▶ _What you are asked to do_:
Excluding all pictures, please output the listing exactly.

▶ _Data segment_:
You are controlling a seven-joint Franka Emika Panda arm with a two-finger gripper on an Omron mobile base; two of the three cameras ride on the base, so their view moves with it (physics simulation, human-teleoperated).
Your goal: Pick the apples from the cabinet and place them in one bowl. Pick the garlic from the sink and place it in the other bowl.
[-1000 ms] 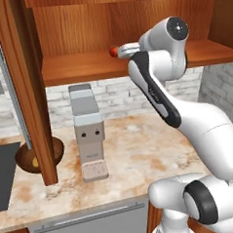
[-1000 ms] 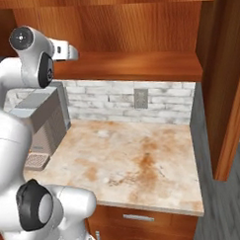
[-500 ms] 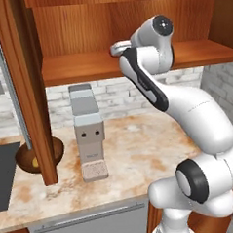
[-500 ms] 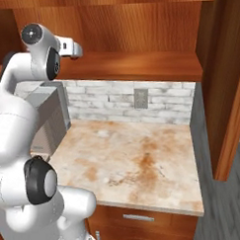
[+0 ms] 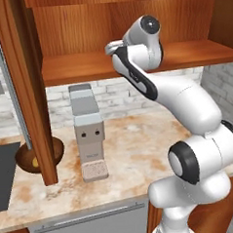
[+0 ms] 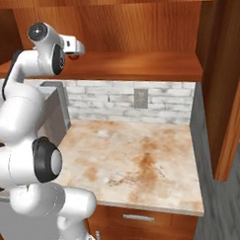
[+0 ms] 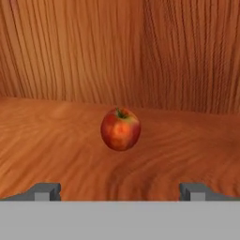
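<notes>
Apples are the business here, and a red apple [image 7: 120, 129] sits upright on the cabinet shelf [image 7: 56, 154], stem up, centred ahead of the gripper [image 7: 120, 191] in the hand view and clear of the wood-grain back wall. The two finger tips [image 7: 46, 191] stand wide apart at the bottom of that view, one to each side of the fruit, touching nothing and holding nothing.

From the left base view, going left to right: the matte black sink [image 5: 4, 179] shows at the far left edge, set into the marble counter [image 5: 135, 151]. Just beside it, half hidden behind the open cabinet door [image 5: 26, 90], sits the reddish-brown bowl [image 5: 40, 157] with a spot of yellow inside it; what that is I cannot tell. Next along stands a grey coffee machine [image 5: 87, 132] against the white brick wall. Right of that the white arm [image 5: 186, 109] rises from the lower right and bends up to the level of the cabinet [image 5: 83, 27] shelf.

In the right base view the hand reaches over the shelf's front edge at the upper left, with a bit of red [image 6: 75, 55] showing just at its tip. An outlet plate [image 6: 140, 98] sits on the brick below the shelf.
</notes>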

▶ _Written solution_:
You are controlling a seven-joint Franka Emika Panda arm with a two-finger gripper on an Omron mobile base; two of the three cameras ride on the base, so their view moves with it (physics simulation, human-teleoperated).
Your goal: Pick the apples from the cabinet and place them in one bowl. Pick the garlic from the sink and place it in the other bowl.
[-1000 ms] 
[-1000 ms] 
[-500 ms] 
[-500 ms] 
[+0 ms] 
[+0 ms] 
[+0 ms] 
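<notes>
Apples are the business here, and a red apple [image 7: 120, 129] sits upright on the cabinet shelf [image 7: 56, 154], stem up, centred ahead of the gripper [image 7: 120, 191] in the hand view and clear of the wood-grain back wall. The two finger tips [image 7: 46, 191] stand wide apart at the bottom of that view, one to each side of the fruit, touching nothing and holding nothing.

From the left base view, going left to right: the matte black sink [image 5: 4, 179] shows at the far left edge, set into the marble counter [image 5: 135, 151]. Just beside it, half hidden behind the open cabinet door [image 5: 26, 90], sits the reddish-brown bowl [image 5: 40, 157] with a spot of yellow inside it; what that is I cannot tell. Next along stands a grey coffee machine [image 5: 87, 132] against the white brick wall. Right of that the white arm [image 5: 186, 109] rises from the lower right and bends up to the level of the cabinet [image 5: 83, 27] shelf.

In the right base view the hand reaches over the shelf's front edge at the upper left, with a bit of red [image 6: 75, 55] showing just at its tip. An outlet plate [image 6: 140, 98] sits on the brick below the shelf.
</notes>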

There is nothing more to add to the answer.